- **ACTIVITY**:
Which lines below contain "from"? Pull them out.

- **DATA SHOWN**:
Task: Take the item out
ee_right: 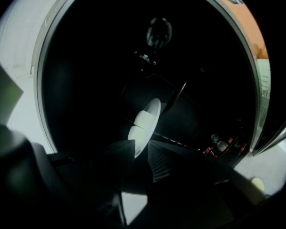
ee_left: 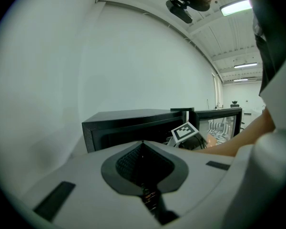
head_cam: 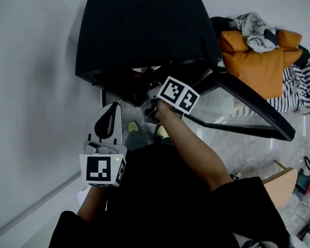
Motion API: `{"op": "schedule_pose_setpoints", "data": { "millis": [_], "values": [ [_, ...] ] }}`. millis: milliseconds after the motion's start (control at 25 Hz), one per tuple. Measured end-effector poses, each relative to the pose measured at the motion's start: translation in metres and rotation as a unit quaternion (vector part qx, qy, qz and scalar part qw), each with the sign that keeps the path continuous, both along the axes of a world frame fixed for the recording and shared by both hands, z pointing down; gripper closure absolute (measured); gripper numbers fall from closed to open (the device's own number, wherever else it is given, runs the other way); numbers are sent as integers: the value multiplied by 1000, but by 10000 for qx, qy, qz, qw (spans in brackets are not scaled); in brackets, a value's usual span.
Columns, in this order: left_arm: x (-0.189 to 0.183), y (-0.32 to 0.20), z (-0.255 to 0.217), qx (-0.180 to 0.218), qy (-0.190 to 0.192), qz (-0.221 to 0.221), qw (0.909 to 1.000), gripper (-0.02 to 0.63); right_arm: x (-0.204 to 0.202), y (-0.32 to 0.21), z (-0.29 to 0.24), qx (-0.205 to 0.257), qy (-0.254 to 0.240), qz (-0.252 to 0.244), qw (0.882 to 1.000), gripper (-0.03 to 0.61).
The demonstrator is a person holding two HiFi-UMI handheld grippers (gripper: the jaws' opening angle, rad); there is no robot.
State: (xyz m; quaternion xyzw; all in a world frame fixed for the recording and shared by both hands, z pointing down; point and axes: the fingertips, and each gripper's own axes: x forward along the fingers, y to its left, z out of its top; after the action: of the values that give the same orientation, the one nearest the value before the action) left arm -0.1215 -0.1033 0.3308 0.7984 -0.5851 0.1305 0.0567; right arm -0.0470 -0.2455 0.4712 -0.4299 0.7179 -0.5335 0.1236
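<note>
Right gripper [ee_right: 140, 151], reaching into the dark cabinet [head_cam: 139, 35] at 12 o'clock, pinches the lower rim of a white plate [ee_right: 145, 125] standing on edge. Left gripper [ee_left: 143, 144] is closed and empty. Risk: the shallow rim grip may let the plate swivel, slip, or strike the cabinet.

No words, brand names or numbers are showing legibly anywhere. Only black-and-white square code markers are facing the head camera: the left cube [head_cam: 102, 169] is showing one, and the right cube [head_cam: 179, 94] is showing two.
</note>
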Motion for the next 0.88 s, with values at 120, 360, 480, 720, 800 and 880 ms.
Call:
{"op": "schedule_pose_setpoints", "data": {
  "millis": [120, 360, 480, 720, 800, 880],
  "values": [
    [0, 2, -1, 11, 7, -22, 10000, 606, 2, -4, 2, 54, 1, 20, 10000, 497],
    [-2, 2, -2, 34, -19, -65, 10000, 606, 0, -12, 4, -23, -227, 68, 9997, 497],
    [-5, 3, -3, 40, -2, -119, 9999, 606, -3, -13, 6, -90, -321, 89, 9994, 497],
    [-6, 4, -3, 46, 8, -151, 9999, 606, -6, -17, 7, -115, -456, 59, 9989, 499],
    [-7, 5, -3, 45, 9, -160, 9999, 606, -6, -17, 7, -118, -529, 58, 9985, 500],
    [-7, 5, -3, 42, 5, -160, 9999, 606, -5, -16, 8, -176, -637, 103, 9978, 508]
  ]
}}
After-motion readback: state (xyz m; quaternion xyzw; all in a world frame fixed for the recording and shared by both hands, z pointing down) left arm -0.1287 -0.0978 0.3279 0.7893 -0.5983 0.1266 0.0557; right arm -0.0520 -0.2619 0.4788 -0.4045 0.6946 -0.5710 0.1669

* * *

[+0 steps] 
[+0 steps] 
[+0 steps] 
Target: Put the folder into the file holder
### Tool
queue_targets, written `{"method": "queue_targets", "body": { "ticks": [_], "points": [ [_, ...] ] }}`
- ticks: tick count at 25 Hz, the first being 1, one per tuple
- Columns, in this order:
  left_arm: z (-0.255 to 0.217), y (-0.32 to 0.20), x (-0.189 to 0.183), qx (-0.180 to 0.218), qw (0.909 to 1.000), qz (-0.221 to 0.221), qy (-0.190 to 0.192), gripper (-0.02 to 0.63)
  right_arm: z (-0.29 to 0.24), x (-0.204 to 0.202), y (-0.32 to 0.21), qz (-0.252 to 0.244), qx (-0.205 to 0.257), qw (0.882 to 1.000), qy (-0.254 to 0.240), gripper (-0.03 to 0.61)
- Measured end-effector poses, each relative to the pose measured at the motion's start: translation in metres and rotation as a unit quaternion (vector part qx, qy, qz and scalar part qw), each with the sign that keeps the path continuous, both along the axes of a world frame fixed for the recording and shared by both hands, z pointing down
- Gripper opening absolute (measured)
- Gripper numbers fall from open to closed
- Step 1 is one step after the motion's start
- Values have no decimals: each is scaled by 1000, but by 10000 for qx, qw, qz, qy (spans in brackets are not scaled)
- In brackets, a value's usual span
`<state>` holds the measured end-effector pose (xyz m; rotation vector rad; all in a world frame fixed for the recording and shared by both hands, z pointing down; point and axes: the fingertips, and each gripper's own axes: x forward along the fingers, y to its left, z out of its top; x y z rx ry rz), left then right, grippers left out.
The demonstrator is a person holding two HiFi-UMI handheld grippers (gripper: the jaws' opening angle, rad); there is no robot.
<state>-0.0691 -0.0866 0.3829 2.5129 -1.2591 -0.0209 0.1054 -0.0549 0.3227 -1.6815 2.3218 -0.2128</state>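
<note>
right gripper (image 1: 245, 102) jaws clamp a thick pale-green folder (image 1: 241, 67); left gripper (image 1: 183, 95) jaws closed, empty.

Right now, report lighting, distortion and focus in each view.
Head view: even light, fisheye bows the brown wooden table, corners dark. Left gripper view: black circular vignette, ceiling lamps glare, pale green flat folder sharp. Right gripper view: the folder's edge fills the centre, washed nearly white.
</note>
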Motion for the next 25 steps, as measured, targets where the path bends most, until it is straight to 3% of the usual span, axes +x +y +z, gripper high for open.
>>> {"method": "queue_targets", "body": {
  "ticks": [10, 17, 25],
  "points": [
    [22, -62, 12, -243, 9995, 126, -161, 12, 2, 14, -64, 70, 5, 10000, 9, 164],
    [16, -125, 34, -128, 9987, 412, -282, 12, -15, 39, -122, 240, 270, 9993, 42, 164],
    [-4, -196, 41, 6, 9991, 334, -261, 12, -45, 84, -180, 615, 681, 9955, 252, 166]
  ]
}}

- **EXERCISE SOLUTION**:
Motion API: `{"op": "schedule_pose_setpoints", "data": { "millis": [_], "values": [ [_, ...] ] }}`. millis: milliseconds after the motion's start (control at 25 Hz), one per tuple. Measured end-effector poses, each relative to the pose measured at the motion's start: translation in metres and rotation as a unit quaternion (vector part qx, qy, qz and scalar part qw), each with the sign that keeps the path continuous, both along the axes of a world frame fixed for the recording and shared by both hands, z pointing down; gripper closure absolute (measured); gripper numbers fall from closed to open (the device's own number, wherever else it is given, runs the other way); numbers are sent as integers: the value multiplied by 1000, but by 10000 for qx, qy, qz, qw (spans in brackets are not scaled); in brackets, a value's usual span.
- Gripper numbers fall from open to closed

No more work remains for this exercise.